▸ **Records for the task**
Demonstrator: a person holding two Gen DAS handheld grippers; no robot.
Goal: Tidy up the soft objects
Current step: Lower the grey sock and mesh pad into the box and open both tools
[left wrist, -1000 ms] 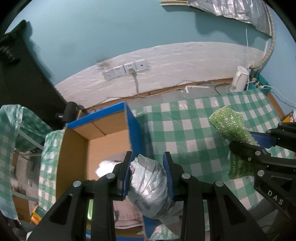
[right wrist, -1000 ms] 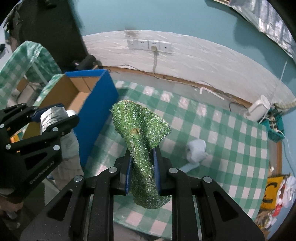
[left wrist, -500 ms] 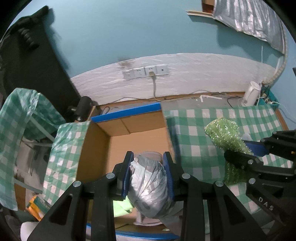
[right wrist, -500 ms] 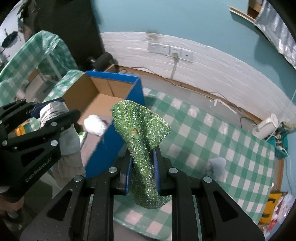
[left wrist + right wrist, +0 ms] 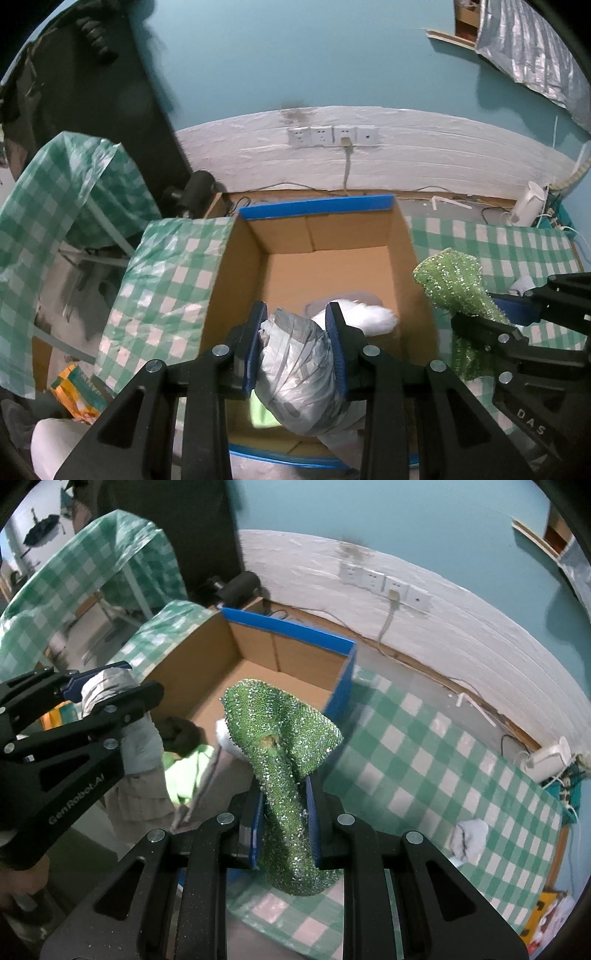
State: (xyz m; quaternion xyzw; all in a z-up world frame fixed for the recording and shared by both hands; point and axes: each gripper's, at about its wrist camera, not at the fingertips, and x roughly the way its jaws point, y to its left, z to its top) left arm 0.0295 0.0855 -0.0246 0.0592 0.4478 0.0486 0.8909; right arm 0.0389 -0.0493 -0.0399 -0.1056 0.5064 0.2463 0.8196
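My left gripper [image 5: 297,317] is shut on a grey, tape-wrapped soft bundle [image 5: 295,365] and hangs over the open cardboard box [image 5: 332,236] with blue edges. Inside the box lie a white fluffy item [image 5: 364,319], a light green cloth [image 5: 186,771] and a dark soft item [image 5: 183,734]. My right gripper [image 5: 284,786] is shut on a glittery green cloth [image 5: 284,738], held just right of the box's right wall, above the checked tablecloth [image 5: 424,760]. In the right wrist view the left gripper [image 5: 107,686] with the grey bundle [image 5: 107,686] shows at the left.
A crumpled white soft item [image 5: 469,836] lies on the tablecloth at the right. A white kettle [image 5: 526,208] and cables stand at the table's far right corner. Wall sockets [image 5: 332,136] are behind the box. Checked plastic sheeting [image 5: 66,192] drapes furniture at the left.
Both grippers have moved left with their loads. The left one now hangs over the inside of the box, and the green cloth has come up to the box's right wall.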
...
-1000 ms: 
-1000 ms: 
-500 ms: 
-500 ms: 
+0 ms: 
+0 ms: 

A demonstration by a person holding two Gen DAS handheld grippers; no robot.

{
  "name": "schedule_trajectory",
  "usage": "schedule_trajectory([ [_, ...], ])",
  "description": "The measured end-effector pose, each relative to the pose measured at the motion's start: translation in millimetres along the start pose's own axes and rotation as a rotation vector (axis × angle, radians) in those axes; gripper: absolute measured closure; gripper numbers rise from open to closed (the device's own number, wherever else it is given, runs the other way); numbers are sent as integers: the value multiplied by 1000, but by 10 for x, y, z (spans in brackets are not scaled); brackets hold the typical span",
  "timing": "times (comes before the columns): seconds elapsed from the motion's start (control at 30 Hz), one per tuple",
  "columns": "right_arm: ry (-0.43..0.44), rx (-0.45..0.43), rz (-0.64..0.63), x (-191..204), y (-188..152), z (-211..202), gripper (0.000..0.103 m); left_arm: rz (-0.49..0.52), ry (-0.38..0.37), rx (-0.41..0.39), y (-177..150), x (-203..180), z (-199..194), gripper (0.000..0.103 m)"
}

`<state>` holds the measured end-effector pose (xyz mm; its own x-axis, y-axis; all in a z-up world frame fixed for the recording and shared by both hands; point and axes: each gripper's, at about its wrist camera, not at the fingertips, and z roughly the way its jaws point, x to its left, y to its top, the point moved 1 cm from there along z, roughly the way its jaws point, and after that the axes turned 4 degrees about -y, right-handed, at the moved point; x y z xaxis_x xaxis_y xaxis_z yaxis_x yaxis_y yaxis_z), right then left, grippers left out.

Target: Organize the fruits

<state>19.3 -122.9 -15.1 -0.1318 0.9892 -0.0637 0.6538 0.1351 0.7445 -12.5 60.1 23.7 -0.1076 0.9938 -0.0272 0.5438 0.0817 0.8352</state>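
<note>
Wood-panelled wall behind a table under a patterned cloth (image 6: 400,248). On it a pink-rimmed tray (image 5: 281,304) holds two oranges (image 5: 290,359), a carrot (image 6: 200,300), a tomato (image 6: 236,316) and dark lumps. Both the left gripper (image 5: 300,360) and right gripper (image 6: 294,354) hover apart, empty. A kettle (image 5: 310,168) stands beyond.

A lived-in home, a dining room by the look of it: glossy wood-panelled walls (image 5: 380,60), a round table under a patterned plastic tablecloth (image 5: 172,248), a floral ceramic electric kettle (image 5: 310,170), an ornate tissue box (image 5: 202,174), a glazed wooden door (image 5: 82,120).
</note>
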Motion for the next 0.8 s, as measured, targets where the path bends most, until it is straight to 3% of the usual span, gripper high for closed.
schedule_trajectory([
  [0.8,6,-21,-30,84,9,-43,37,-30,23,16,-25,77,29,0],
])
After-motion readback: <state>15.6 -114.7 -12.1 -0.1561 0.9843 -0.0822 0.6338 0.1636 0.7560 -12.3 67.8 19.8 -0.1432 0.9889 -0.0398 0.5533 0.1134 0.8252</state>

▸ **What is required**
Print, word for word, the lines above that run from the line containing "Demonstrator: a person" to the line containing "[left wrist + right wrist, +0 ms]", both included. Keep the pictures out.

▸ **Solution to the exercise**
Demonstrator: a person holding two Gen DAS handheld grippers; no robot.
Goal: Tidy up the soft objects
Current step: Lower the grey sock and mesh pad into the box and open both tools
[left wrist, -1000 ms] 
[right wrist, -1000 ms] 
[left wrist, -500 ms] 
[right wrist, -500 ms] 
[left wrist + right wrist, +0 ms] 

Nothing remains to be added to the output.